The brokerage firm remains positive on the company’s growth story based on simultaneous launches across major geographies and persistent recalibration of the existing portfolio.
Dr Reddy’s reported sales in line with our estimates, with a 5 per cent miss on our’s EBITDA estimates due to higher SG&A (up 15 per cent YoY) and R&D (up 24 per cent YoY) costs, analysts at Kotak Securities said. The miss would have been higher at 21 per cent as the company not reported income of Rs 264 crore from the divestment of a few brands in India to Eris, the brokerage firm added.

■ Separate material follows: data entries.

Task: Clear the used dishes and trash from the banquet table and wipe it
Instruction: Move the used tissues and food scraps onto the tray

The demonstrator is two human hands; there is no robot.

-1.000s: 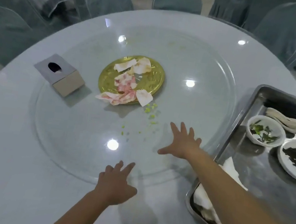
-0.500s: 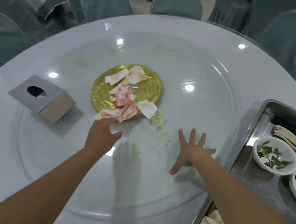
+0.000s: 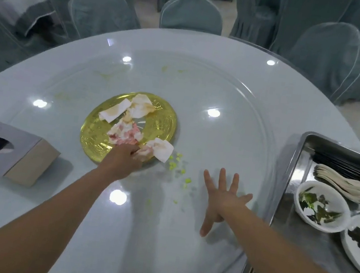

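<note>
the left hand [image 3: 124,160] has been brought onto the gold plate [image 3: 129,126], fingers grasping soiled napkins [image 3: 125,133]; right hand [image 3: 223,199] is kept splayed, released; clearing is begun

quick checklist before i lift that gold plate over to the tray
1. Left hand on the gold plate: at its near rim, grip hidden, cannot tell.
2. Right hand free to help: ok, spread open over the glass turntable.
3. Used napkins secure: not ok, one overhangs the rim.
4. Room in the metal tray: ok, bare patch beside the bowls.
5. Yellow crumbs cleared: not ok.
</note>
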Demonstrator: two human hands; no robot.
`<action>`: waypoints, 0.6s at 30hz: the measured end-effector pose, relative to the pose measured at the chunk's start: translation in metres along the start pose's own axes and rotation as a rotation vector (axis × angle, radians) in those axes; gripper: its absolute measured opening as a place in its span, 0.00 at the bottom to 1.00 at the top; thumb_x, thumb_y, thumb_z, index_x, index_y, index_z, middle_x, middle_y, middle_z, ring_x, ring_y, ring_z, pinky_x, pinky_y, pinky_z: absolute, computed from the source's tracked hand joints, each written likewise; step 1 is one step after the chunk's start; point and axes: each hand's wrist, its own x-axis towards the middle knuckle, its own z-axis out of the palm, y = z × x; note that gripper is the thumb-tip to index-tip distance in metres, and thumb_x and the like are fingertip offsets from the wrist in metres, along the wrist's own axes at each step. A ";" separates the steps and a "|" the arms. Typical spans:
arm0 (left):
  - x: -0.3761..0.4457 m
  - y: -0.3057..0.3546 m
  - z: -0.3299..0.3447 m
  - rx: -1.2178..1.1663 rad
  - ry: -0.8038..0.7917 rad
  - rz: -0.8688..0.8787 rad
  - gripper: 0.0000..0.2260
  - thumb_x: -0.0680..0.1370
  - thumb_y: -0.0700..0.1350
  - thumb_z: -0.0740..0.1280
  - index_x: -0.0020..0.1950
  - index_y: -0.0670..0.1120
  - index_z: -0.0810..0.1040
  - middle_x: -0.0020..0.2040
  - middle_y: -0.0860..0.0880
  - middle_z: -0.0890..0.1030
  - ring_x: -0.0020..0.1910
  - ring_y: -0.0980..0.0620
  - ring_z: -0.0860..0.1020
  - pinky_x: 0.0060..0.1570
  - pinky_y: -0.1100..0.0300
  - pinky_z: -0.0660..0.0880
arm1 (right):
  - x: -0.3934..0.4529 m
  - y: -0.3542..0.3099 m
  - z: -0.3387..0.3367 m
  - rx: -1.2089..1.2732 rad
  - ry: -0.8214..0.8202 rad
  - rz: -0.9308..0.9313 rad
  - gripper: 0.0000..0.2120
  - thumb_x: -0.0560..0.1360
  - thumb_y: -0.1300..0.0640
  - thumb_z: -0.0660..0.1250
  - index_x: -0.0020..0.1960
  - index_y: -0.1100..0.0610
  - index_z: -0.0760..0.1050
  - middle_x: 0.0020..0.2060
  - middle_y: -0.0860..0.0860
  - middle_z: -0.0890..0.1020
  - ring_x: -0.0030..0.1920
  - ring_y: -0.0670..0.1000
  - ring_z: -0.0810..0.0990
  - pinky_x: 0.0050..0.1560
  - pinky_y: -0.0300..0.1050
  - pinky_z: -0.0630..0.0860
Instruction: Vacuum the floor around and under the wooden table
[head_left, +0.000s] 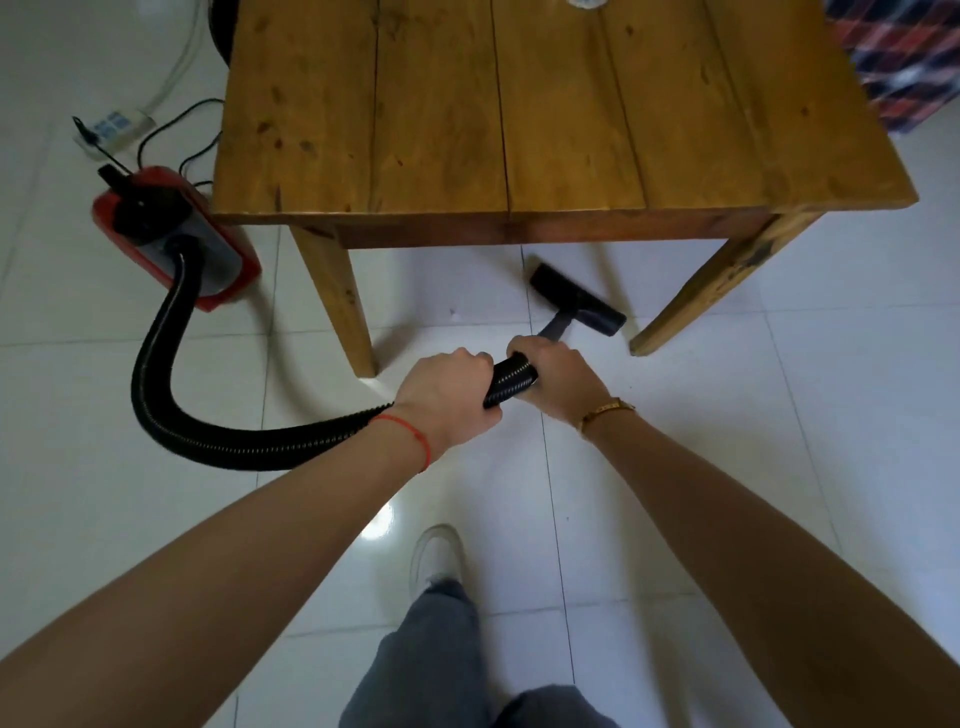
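Both hands, left (447, 395) and right (556, 382), clench the ribbed black hose (171, 410), hiding its joint; flat black nozzle (576, 299) sits under the plank table (519, 104)

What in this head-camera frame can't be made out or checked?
- Floor far under the wooden table: hidden by its top.
- Object on the table's far side: cut off by the top edge.
- Hose section inside the left hand and right hand: covered.
- Power strip sockets: too small.

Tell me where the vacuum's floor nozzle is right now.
The floor nozzle sits on the white tile floor under the wooden table's front edge, nearer the right front leg, just ahead of the right hand.
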 end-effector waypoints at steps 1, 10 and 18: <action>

The company has maintained its 25 per cent medium-term EBITDA margin guidance, but the company’s quarterly core margins have fluctuated widely in the 17-23 per cent range in the past two years.
Going forward, apart from the peptides, we build in key launches, including gPentasa, gCopaxone and gVenofer as well as factor in sales rampup in gAmitiza, gNuvaring, gRemodulin and gLexiscan, into our estimates. However, on an elevated US base, given the slow pace of complex launches, we remain concerned about DRRD’s ex-gRevlimid US growth outlook, analysts said.
Analysts at Prabhudas Lilladher downgrade stock to Reduce from Buy with revised target price of Rs 4,500/share (Rs 4,900 earlier). At CMP, DR Redy is trading at expensive valuations of 24x P/E on FY25E adjusted for gRevlimid. Any big ticket ANDA approvals and sharp recovery in base business margins are key risks to our call, the brokerage firm said.